Your store is tucked away in an alley, nearly invisible to passersby. That's what it's like to have a website without considering Search Engine Optimization (SEO).
SEO, dear reader, is your golden ticket to visibility in the vast digital marketplace.
Prefer to watch a video on the topic?
It's the art and science of making your website attractive to the algorithms of search engines (primarily Google). It’s the equivalent of moving your store from that hidden alley to a bustling main street, where potential customers can easily find you.
Now, imagine doing a complete makeover of your store, making it more appealing, more navigable—only to find out that you’ve moved further down the alley.
That's precisely the risk you run when you redesign your website without considering SEO.
A well-designed website is not just about aesthetics; it's about being found. It's about ensuring that each page, each piece of content, serves as a beacon, drawing in visitors from the vast expanse of the internet.
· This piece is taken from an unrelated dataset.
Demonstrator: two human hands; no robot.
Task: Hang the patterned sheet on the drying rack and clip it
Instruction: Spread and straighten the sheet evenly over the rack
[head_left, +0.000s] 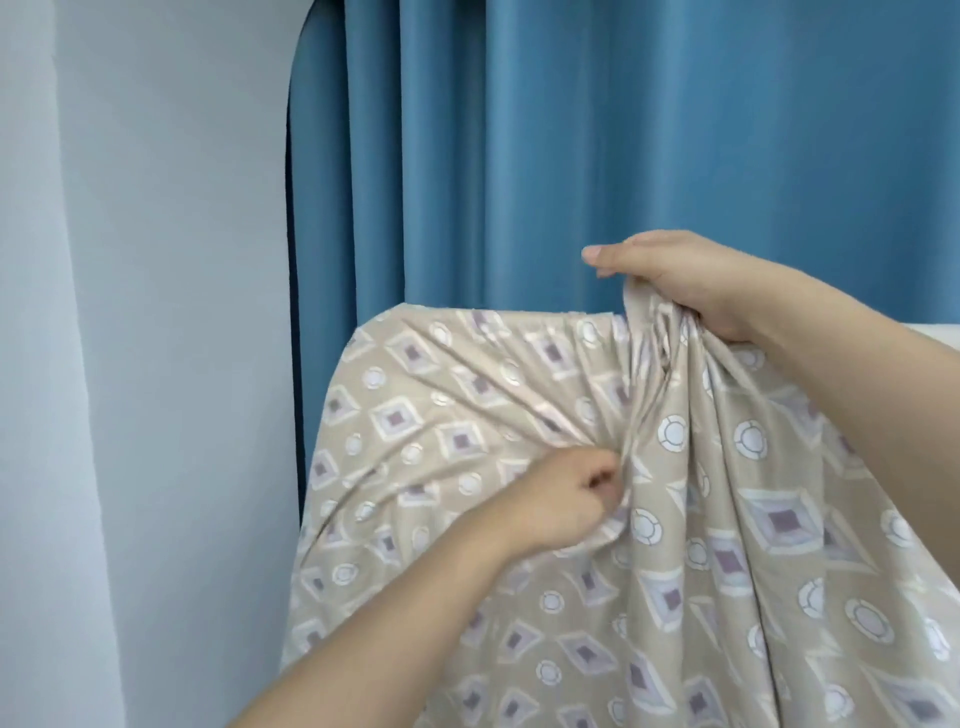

The world of SEO is ever-changing, and your website needs to keep pace. This means that when you're planning a website redesign, SEO isn't just a box to be checked—it's a critical component that should shape your redesign strategy from the ground up.
So, come along on this journey as we peel back the layers of SEO during a website redesign. Let's move your store out of the alley and onto the main street, where it truly belongs. The road ahead is clear, and the rewards are plentiful. Buckle up, and let's dive in!
The Redesign SEO Checklist
404 Error Pages: Why to Fix Them, and How
Picture this: You're in a vast library, searching for a particular book. You find its location in the catalog, but when you reach the shelf, it's empty.
How would you feel?
Well, that's exactly how your website visitors feel when encountering a 404-error page.
But what is a 404 error?
A 404 page is the digital equivalent of that missing book. The URL they clicked promised a webpage, but instead, they're greeted with a "Page Not Found" message. It's a dead end in their journey, causing them to backtrack or, worse, leave your website altogether.
And search engines?
They're not big fans, either. These errors can negatively impact your SEO by making your site appear unreliable.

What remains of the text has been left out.